** TASK DESCRIPTION **
The reply should be a single number: the count of lines below that contain the word "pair".

═════ THE INPUT

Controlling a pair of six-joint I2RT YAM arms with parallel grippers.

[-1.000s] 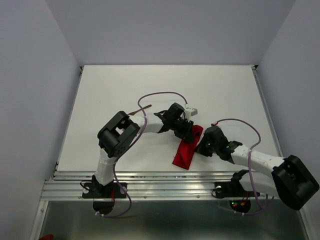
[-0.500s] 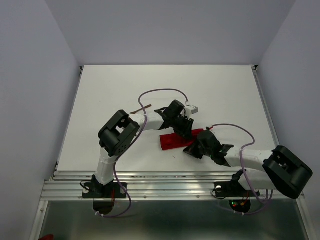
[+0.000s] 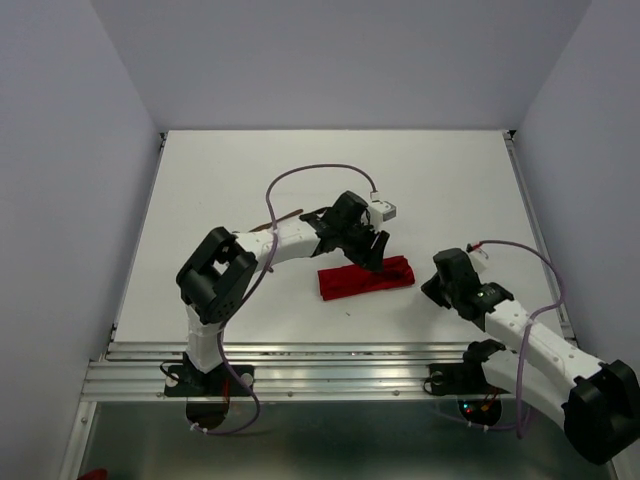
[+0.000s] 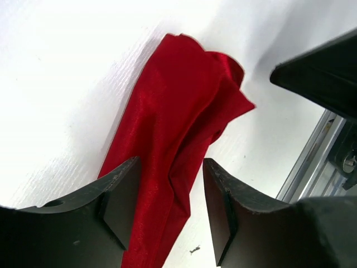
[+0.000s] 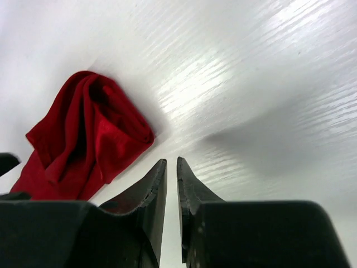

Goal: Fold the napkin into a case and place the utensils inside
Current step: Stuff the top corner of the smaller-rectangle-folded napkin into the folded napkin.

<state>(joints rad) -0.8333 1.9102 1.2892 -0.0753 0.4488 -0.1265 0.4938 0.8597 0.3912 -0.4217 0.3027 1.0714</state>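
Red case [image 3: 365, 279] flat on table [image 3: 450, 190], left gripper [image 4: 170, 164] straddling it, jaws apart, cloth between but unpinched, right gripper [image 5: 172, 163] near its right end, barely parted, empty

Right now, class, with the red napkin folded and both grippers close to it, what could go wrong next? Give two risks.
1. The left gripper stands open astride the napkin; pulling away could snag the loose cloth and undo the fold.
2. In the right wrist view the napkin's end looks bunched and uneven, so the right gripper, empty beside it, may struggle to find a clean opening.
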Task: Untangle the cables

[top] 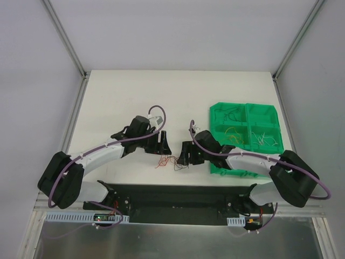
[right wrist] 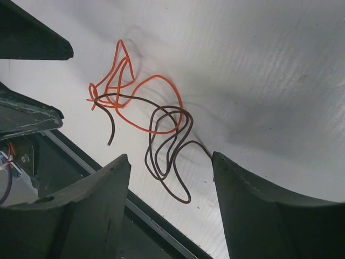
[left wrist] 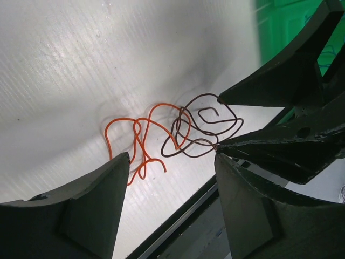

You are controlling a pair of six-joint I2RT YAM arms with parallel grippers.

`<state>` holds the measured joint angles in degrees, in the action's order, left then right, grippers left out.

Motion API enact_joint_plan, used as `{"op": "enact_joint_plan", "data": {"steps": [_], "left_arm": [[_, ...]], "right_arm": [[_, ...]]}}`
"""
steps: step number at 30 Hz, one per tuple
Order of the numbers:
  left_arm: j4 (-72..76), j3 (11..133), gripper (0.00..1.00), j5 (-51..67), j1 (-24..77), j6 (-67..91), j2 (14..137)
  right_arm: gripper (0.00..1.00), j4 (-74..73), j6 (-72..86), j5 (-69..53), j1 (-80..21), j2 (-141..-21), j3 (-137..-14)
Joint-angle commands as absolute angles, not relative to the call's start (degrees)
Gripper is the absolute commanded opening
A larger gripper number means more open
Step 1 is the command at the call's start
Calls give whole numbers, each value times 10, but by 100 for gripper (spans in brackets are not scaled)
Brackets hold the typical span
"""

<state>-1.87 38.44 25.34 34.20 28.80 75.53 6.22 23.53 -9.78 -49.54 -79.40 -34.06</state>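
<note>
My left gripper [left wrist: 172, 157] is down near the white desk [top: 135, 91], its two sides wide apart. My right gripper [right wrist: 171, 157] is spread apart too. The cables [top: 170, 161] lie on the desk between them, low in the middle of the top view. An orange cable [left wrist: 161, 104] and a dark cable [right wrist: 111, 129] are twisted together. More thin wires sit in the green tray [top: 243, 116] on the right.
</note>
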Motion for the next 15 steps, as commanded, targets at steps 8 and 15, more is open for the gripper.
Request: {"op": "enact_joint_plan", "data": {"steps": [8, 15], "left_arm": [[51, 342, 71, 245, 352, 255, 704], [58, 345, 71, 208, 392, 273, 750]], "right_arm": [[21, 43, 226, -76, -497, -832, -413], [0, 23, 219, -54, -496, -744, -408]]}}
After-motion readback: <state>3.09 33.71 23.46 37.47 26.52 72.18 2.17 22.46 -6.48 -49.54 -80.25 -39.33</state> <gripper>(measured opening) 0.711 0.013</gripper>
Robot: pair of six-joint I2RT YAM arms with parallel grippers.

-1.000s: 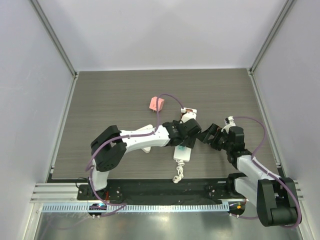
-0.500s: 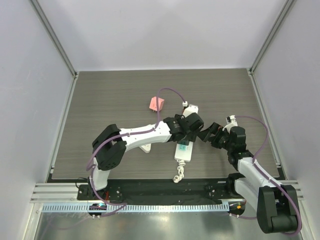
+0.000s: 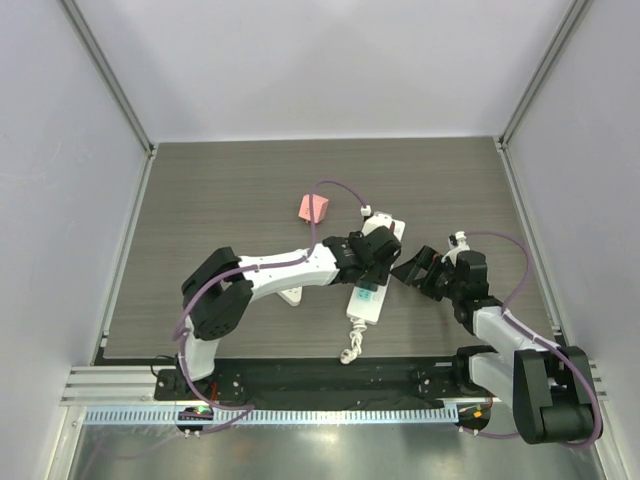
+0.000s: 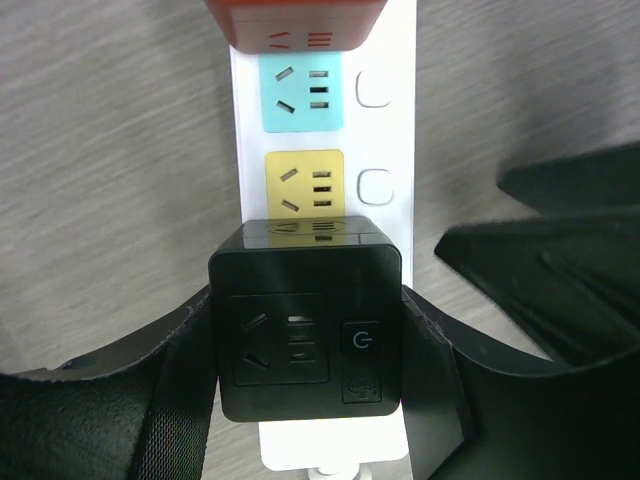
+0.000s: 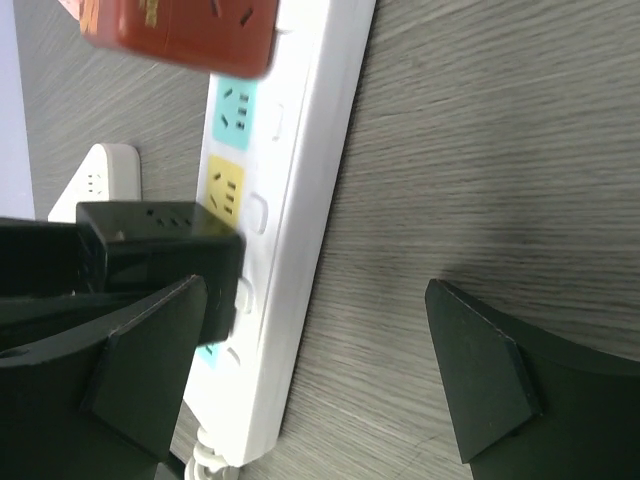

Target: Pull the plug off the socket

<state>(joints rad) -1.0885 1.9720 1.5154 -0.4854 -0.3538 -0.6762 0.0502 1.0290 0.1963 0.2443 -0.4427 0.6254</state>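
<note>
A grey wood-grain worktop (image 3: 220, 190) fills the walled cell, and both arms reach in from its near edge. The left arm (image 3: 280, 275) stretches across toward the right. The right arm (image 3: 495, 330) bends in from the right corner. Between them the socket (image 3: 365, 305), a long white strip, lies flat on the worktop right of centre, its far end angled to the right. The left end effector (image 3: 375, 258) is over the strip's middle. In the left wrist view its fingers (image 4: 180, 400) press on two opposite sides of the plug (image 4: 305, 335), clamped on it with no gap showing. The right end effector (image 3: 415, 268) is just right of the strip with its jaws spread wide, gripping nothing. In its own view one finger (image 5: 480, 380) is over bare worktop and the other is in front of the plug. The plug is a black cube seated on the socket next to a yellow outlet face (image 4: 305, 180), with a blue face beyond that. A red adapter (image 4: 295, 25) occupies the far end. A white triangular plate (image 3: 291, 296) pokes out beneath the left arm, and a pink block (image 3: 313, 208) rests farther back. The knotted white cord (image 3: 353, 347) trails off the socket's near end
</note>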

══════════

** RESULT BELOW **
3